Air pollution has a human dimension and many dents are caused to economy of countries of world and in particular to those of South-Asia due to it. To fix it, regional collaboration is must for information exchange and to defy the spatial and non-spatial limitations in obtaining the data on air quality by introducing innovative techniques including using drones for air quality monitoring as well as using satellite data for continuous check on the air we breathe.
According to NASA- United States space agency- research findings, the United States, Europe and Japan have improved air quality courtesy to emission control regulations, while China, India and the Middle East, with their fast-growing economies and expanding industry, have seen more air pollution.
Using new, high-resolution global satellite maps of air quality indicators, NASA scientists tracked air pollution trends over the last decade in various regions and 195 cities around the globe.

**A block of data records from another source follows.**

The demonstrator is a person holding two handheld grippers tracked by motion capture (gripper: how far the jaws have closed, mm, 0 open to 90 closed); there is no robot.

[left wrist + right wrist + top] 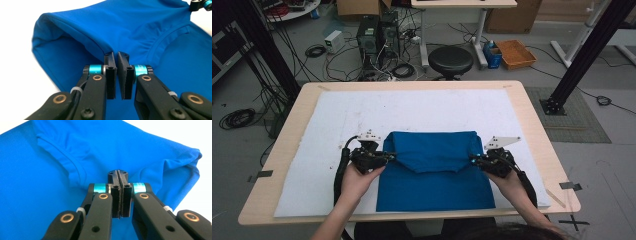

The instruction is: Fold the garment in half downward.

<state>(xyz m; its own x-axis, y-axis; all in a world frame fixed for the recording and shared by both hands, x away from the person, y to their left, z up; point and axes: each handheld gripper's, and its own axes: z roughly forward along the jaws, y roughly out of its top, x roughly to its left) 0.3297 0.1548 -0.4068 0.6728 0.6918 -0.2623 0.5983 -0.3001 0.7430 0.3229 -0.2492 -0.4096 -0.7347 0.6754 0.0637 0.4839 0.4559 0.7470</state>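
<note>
Blue, smooth-knit cloth, a folded shirt (434, 172), lay near the front edge of the white pad (332, 120) that covered the pale wooden table (292, 112). At its left edge the left gripper (388, 155) had its black jaws drawn nearly together on the upper fold's hem; a thin slit showed between the pads (111, 75). At the right edge the right gripper (474, 160) was clamped tight, pads (115, 195) flush, apparently pinching the fabric edge, though the cloth at its tips was hard to make out. A stitched seam curved across the folded-over layer. Beyond the table stood a round black stool (450, 61), computer towers (377, 32), tangled cables and an orange tray (515, 53).
</note>
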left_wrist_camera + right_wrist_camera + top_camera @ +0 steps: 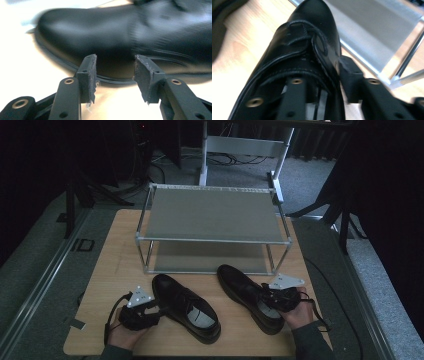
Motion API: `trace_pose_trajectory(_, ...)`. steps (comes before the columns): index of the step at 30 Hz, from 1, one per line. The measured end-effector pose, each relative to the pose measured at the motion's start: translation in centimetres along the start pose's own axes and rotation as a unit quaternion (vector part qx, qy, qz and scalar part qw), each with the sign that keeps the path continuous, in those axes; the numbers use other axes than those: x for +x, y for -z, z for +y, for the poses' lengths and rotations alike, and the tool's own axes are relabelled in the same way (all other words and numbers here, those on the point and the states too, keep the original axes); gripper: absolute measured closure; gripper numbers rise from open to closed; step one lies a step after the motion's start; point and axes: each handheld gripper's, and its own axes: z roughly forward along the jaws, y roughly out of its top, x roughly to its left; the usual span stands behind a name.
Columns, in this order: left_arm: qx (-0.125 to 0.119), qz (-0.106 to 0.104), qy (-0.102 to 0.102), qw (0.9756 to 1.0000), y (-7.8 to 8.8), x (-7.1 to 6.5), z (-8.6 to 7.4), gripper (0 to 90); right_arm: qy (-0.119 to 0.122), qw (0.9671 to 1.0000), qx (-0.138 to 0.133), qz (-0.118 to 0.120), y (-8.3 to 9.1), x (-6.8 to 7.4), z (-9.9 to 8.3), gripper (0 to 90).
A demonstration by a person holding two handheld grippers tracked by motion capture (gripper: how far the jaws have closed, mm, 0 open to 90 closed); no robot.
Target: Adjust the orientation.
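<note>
1. Two black lace-up shoes lying on the wooden worktop (pixel 110 270), just in front of the metal shoe rack (pixel 212 215).
2. Left shoe (pixel 185 306): toe pointing up and left toward the rack, heel near the front edge.
3. Left gripper (pixel 150 307) just beside that shoe's left side, jaws apart, nothing between them. Shoe's long side right ahead of the jaws, lying crosswise.
4. Right shoe (pixel 247 296): same slant, toe toward the rack's bottom shelf.
5. Right gripper (pixel 282 297) at the heel end, one jaw inside the shoe opening, the other outside its side wall. Jaws apart, not squeezing the wall yet.
6. Right hand nearer to a grab; likely next: pinch the shoe's wall, lift, carry forward to the rack.
</note>
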Motion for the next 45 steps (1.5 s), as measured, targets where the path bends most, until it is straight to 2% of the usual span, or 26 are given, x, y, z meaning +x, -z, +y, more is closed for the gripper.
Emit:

The findings were presented on Monday at the American Geophysical Union meeting in San Francisco.
The latest news confirms that NASA has selected two proposals for new Earth science investigations, including one from the Jet Propulsion Laboratory, Pasadena, California, that will put new instruments in low-Earth orbit to track harmful particulate air pollutants and study the development of tropical cyclones.
Multi-Angle Imager for Aerosols (MAIA) will be correlated with the health information to determine the toxicity of different particulate matter types in airborne pollutants over the world’s major cities.
Similar sort of innovations in developing new methods to properly assess the impact of pollutants is the foremost need of the hour and all the stakeholders including government, environmental agencies must be on same page and strengthen regional collaboration for synergic solutions and diffusing the air pollution challenge from all directions and dimensions.